Green’s Dictionary of Slang

stepinfetchit n.

1. (US, also step-and-fetch-it) an old man with a lively step [lit. ‘step and fetch it’].

[US]G.D. Chase ‘Cape Cod Dialect’ in DN II:v 301: step-and-fetch-it, n. An old man with a spry gait.

2. (US black) a subservient black person, fitting willingly into the stereotyped and inferior image refined by generations of white supremacy[nickname of Lincoln Perry (1892–1985), who specialized in playing stereotypical ‘dumb nigger’ roles for Hollywood; he chose the nickname after a winning racehorse].

[US]E.E. Landy Underground Dict. (1972).
UPI 22 Sept. n.p.: Representative Henry B. Gonzalez called Samuel R. Pierce, Jr., the Secretary of Housing and Urban Development, a ‘Stepin Fetchit,’ and although Mr. Pierce termed that epithet ‘vile, abusive and racist,’ the Texas Democrat refused to apologize [R].
[US]Wolfe & Lornell Leadbelly 128: [A]fter [John Lomax] wrote up the incident for Negro Folk Songs he decided to delete it from the final draft, perhaps feeling that it made Leadbelly seem like an accommodating ‘Stepin Fetchit’ .
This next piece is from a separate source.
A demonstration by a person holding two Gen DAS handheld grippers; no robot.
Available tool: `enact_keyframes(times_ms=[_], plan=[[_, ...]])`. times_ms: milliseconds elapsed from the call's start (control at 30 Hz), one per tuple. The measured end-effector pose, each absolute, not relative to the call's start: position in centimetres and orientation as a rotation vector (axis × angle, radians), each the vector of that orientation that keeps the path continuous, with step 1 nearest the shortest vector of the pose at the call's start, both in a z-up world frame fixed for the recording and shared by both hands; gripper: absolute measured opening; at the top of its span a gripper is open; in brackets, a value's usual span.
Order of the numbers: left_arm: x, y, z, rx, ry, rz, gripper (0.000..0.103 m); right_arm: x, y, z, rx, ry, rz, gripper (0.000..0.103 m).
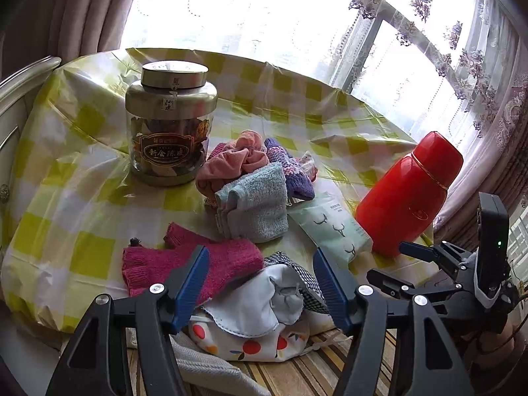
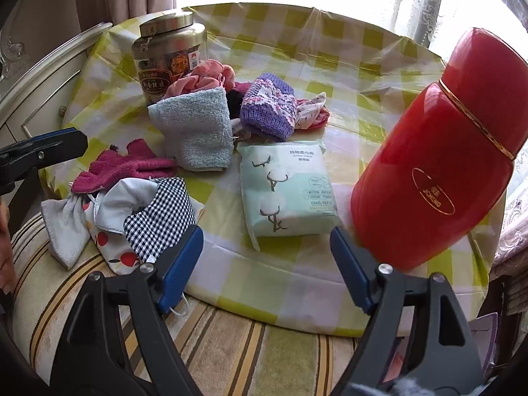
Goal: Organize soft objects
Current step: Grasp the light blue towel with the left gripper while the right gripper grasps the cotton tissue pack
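Observation:
Soft things lie on a checked yellow tablecloth (image 1: 82,151): a magenta knit glove (image 1: 227,260), a folded pale blue towel (image 1: 260,204), pink cloth (image 1: 231,161), a purple knit piece (image 2: 267,112) and a heap of white, gingham and fruit-print cloth (image 1: 257,310) hanging over the table's near edge. My left gripper (image 1: 260,280) is open, its fingers on either side of that heap, above it. My right gripper (image 2: 265,257) is open and empty, low at the table's front edge, near the tissue pack (image 2: 287,188). It also shows in the left wrist view (image 1: 392,264).
A glass jar with a metal lid (image 1: 171,122) stands at the back left. A red thermos (image 2: 442,165) stands at the right, close to my right gripper's right finger. A striped chair cushion (image 2: 231,346) lies below the table edge. Curtains and a window are behind.

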State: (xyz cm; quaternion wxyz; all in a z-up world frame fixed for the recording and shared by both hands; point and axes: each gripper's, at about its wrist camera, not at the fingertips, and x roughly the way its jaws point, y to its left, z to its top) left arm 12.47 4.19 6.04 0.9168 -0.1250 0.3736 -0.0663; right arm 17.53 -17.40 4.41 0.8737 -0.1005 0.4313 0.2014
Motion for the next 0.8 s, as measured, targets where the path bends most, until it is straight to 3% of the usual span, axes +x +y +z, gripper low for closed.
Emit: enact_keyframes(times_ms=[800], plan=[[24.6,3.5,1.9,-0.172,0.956,-0.116,0.067,24.8,-13.9,0.2,-0.327,0.923,0.401,0.084]])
3. attrib. use of sense 2.

[US]N.Y. Times 12 Mar. 125: Mike Evans, who plays the young black neighbor Lionel, is obliged by his role to affect an occasional Stepinfetchit manner.
[US]P. Beatty Tuff 39: The missing link between prehistoric Stepin Fetchit man and the genetically engineered Denzel Washington that fossilized him.

4. (US) used of anyone, race irrelevant, subservient.

[US]D. Lehane A Drink Before the War 5: Brian Paulson [...] waited until Mulkern sat back down before he did, and I wondered if he’d asked permission before he sweated all over my palm too. [...] They said he had a mind, though, honed by years as Mulkern's step-and-fetch-it.